舆论她不会选择,一道选择了用舆论让秦孟身败名裂,势必就会有人来挖她的身份,她平静的生活很难不被打破,她并不想选择这条路。
至于法律……
陆珩礼忽然问:“不忍心?”
“不是。”温芜恨不得秦孟身败名裂,要不是他,母亲也不会郁郁而终,怎么可能还会对他心软?
她澄澈的眸子看着他,解释:“他知道我和你关系不一般,一直觉得你会对他们秦氏下手由此好给我出气。”
从事发那天起就不停的给她打电话,就是生怕陆珩礼出手,害怕得用热锅上的蚂蚁都不足以形容他此时的心情。
陆珩礼漆黑的瞳仁深不见底,仿佛一不小心就会让人陷进去,低沉的开腔问:“那你觉得我会吗?”
会什么?
给她出气吗?
温芜耳尖不由得微烫,假装没听到他的话,微微移开视线道:“他既然害怕,就让他继续害怕下去吧。”
现在的秦孟已经被恐惧的情绪支配了整个身心,自己都快把自己吓死了。
人都会对未知的危险产生恐惧,这对贪慕虚荣的秦孟来说,这种恐惧只会被无线放大。

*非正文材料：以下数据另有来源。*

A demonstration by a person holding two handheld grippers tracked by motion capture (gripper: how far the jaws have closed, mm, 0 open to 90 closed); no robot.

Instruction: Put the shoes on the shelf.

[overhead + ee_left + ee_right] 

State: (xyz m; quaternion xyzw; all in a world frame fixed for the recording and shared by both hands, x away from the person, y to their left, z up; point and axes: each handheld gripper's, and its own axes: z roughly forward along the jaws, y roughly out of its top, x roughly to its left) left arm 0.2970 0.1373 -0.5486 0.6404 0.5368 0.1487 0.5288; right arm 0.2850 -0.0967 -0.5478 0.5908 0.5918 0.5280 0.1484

生怕自己一瞬间跌入尘埃,这段时间以来他应该日日难以安眠吧。
惊弓之鸟,惶惶不可终日,她暂时都不舍得去给他掺上一脚。
第42章 嗓音里透着无奈,隐隐有示弱……
温芜话音一落, 就发现面前的男人没有动静,还以为他不赞同自己的打算,澄澈的双眸疑惑的看了过去。
却见椅子上的陆珩礼慵懒的往后靠着, 深邃的漆黑瞳仁锁在她脸上,薄唇勾着似有若无的淡淡笑意。
温芜被他盯得格外不自在,面颊微烫, 还以为她脸上有什么东西,疑惑的抬手, 不想才刚有动作手上就蓦地一紧, 视线往下, 这才反应过来自己的手还在他的掌心里被他握紧。
“怎么了吗?”温芜局促不安的问他, “是我哪里考虑的还不对吗?”
陆珩礼没说话, 手上稍微一用力就将温芜拉坐在了他的一只腿上,同时另一只手环住了她纤细的腰间。
温芜被他猝不及防的动作惊了一下, 下意识的伸手环住了他的肩头,稳稳坐于他怀里, 仓皇间抬头,慌乱的视线就对上了他湛黑的深眸。
属于他强烈的男性气息紧紧将她包围, 混着淡淡的烟草味, 不刺鼻反而意外的清冽好闻,越显成熟男人的魅力。
身子抵上他宽厚的胸膛, 温芜当场就红了耳根,心慌意乱的想要远离, 却被他抱得更紧。
陆珩礼从侧方拥住她,一只手还紧紧握着她白皙的小手,同时将头靠在了她的肩窝上,灼热的呼吸扫过她白皙的脖颈, 忍不住引起一阵阵颤栗,酥酥麻麻的感觉令她无所适从。
他含着笑意的嗓音响在耳畔:“既然那么讨厌秦孟,又为什么陪着秦真真去医院?”
温芜诧异:“你怎么知道?”
陆珩礼:“裴锦。”
温芜这才反应过来那天在医院遇到裴锦的事情,难怪当天陆珩礼就过来找她,原来是他转门去和陆珩礼打小报告了。